Would the analyzer know about this conflict when an update is attempted or would it only be detected at runtime? This sounds like the Diamond problem (kind of), so I wonder if we can't pull inspiration from how Go does it, or how interpreted languages like Python do it as a means to discuss in general how overlapping types in general should be handled.
If we went with the way Go does this, we would reject the update outright, stating that the use of certain fields (or methods) are ambiguous, though I'm not sure if we know what we need to when an update is attempted to make that work. Perhaps if you only allow the extension of Composite types inside of the contract they exist in?
If we went with the way Perl and Python do it, we would take whichever definition comes first. That is, if we have struct T
and extensions T2
and T3
, the order in which the extensions are specified would dictate what wins out. In that model, any overlapping fields which exist both on T
and TN
would always fallback to T
since it came first.
In the end, I think this problem depends on what the "real" type is that we are dealing with. Definitely worth exploring that more here so I'd love to hear your thoughts!
It's also worth considering the extent to which these two proposals overlap in their use cases.

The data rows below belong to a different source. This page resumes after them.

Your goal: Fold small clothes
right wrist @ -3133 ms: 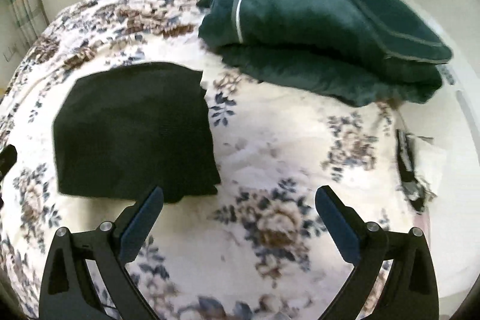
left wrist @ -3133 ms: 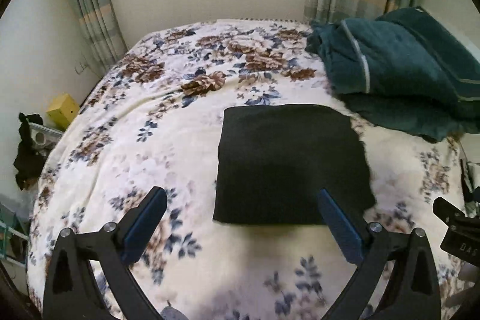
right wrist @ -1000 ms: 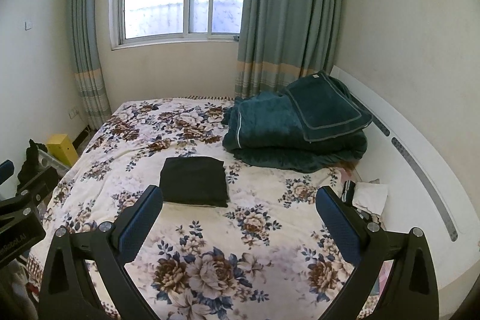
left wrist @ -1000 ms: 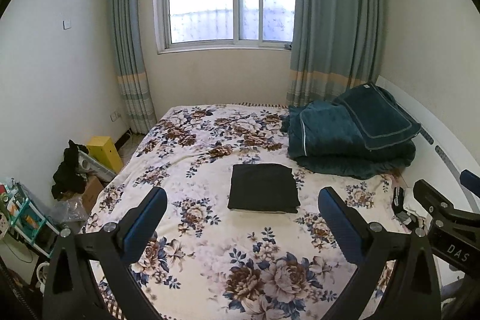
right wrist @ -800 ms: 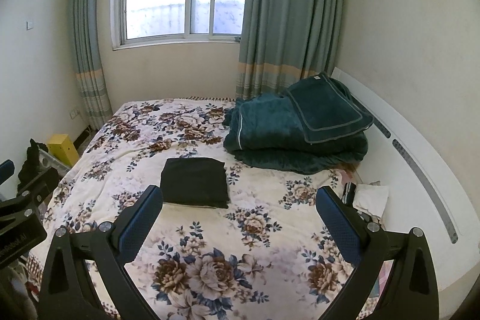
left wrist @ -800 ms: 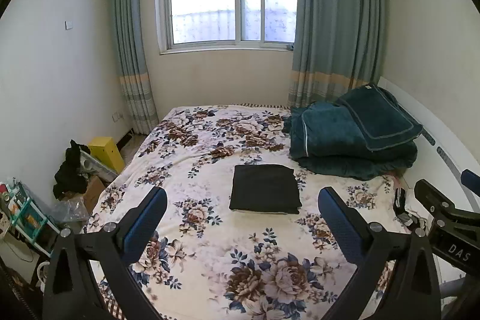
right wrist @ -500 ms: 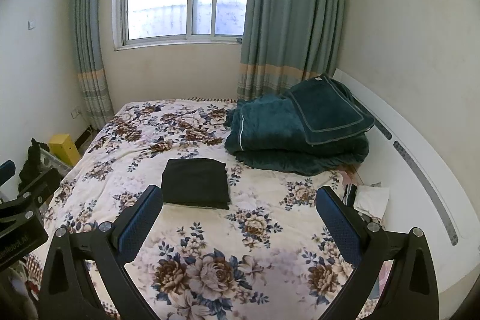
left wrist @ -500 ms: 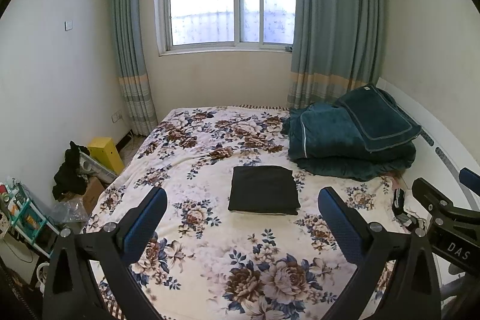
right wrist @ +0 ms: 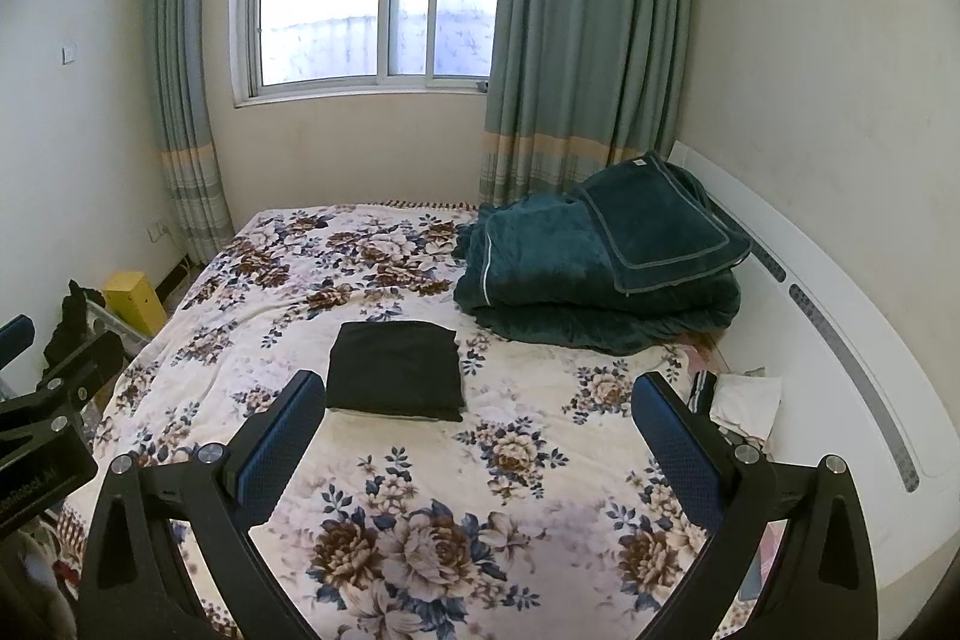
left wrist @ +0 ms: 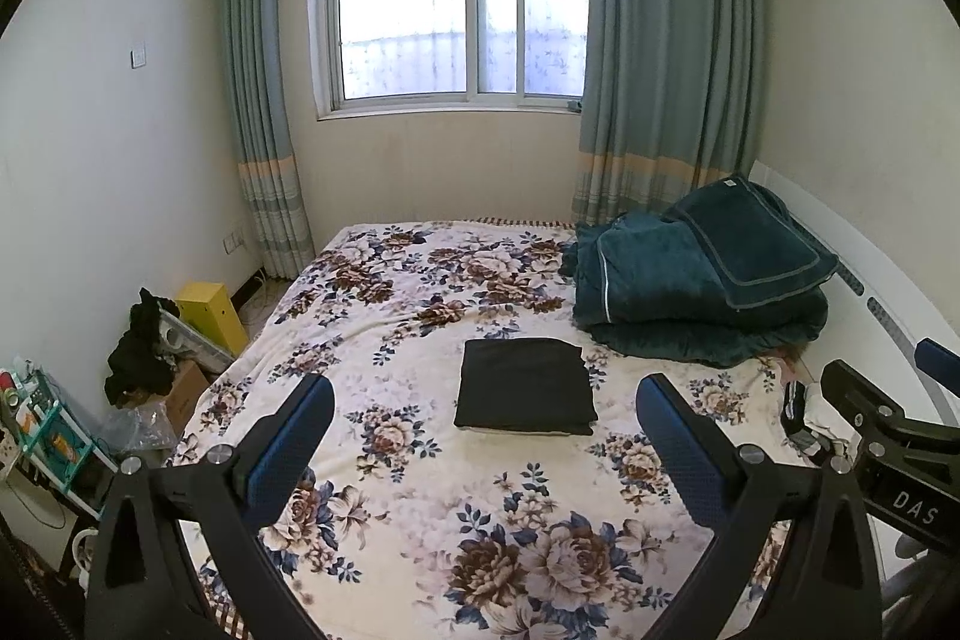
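Note:
A black garment lies folded into a flat rectangle on the flowered bedspread, near the middle of the bed. It also shows in the right wrist view. My left gripper is open and empty, held well back from the bed and above its near end. My right gripper is open and empty too, beside the left one and equally far from the garment. The right gripper's body shows at the right edge of the left wrist view.
A pile of folded teal blankets sits at the bed's far right by the white headboard. A window with teal curtains is behind. A yellow box, dark clothes and shelves stand on the floor at left. Small items lie at the bed's right edge.
Three seconds ago both grippers hovered close over the folded garment; they have pulled far back and up. Over the last second the views have barely shifted.

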The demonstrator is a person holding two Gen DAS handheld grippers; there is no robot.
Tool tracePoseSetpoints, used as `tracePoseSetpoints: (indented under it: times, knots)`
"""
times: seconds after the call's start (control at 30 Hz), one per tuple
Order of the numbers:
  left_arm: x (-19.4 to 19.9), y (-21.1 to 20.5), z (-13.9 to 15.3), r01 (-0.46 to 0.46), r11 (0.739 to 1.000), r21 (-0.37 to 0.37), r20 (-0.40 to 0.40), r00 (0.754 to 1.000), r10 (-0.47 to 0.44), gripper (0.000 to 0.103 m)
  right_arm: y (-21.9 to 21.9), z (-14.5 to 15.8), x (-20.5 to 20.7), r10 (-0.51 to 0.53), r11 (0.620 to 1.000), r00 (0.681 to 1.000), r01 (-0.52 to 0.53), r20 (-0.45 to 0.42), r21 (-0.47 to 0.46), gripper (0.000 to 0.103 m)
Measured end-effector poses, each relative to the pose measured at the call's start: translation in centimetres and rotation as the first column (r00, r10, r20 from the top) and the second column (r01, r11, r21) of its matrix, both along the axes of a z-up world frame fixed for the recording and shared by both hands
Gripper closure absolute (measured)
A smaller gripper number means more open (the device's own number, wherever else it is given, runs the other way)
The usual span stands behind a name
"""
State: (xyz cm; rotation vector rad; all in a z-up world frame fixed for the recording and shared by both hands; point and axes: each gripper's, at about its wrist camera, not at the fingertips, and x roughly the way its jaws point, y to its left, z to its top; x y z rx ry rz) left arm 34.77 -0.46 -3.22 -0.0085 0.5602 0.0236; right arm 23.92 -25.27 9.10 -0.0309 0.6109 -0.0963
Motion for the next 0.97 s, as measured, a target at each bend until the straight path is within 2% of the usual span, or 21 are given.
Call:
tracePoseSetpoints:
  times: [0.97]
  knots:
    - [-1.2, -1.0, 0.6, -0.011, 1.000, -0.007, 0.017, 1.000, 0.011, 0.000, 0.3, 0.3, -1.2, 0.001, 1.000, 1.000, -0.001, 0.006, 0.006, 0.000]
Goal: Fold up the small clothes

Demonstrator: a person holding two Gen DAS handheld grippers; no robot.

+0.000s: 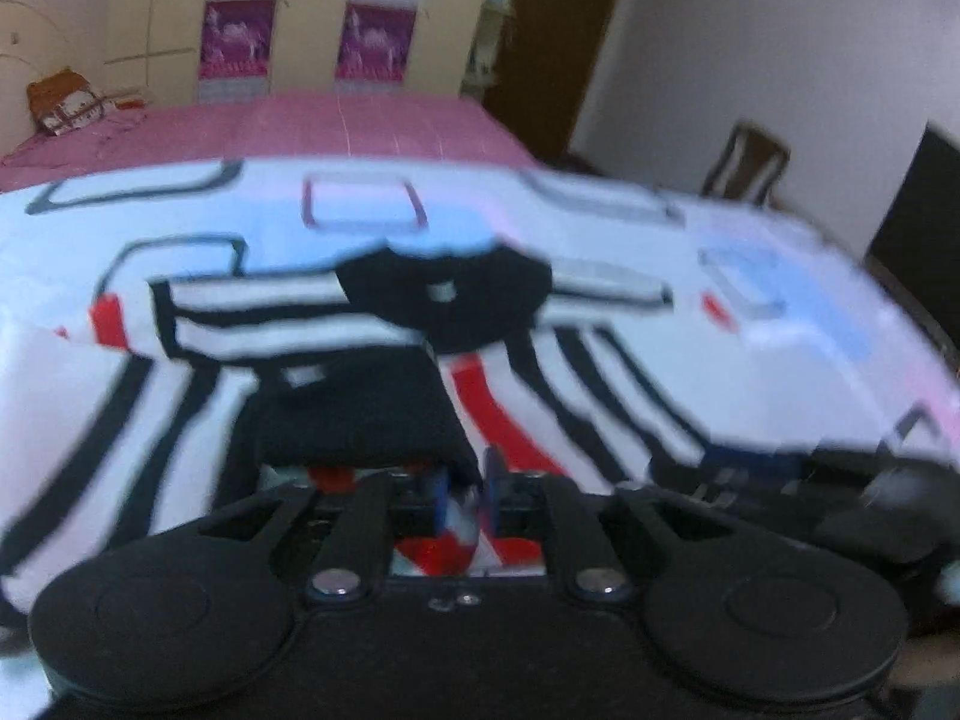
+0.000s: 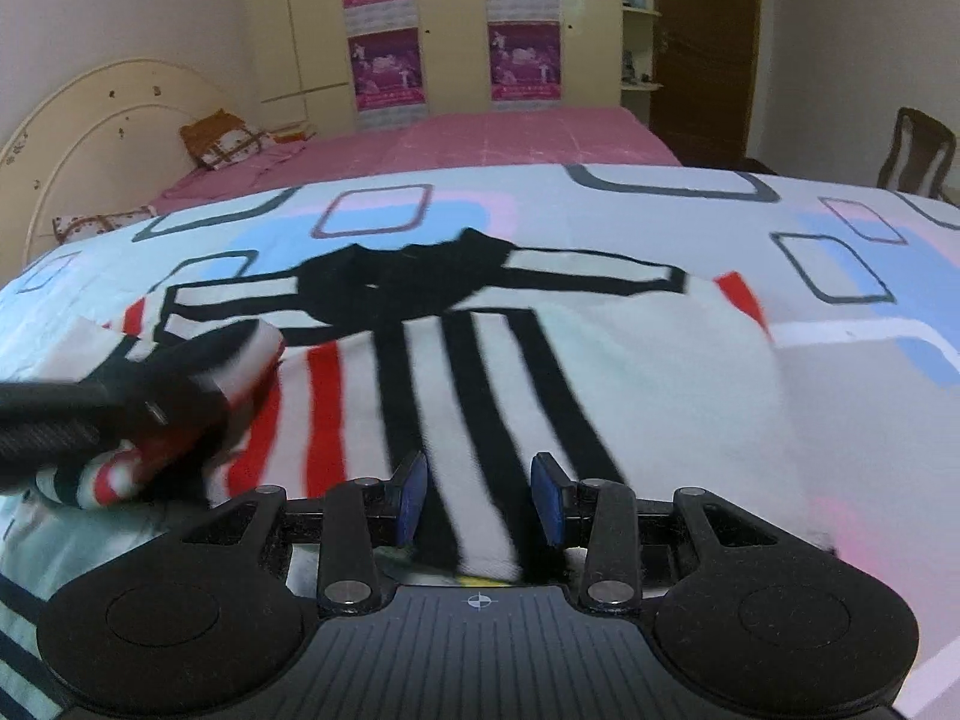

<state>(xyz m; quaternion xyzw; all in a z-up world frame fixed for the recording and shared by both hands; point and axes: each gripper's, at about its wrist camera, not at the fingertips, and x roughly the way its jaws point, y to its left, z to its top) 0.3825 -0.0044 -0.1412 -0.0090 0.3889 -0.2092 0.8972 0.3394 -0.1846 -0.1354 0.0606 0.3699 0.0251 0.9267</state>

Makes sense, their purpose at their core seem to be the same. Primarily that currently folks have to over-design for their contracts and take on risk for that over-design in order to get flexibility in return so that future features are possible. Curious peoples' thoughts to whether both have their merits, though. My general thought process to this FLIP was also centered around reducing the amount of extra code a dev needs in order to support new fields. Should this FLIP go through, theoretically new fields would be accessible with no extra work (all handled out of sight of the cadence dev)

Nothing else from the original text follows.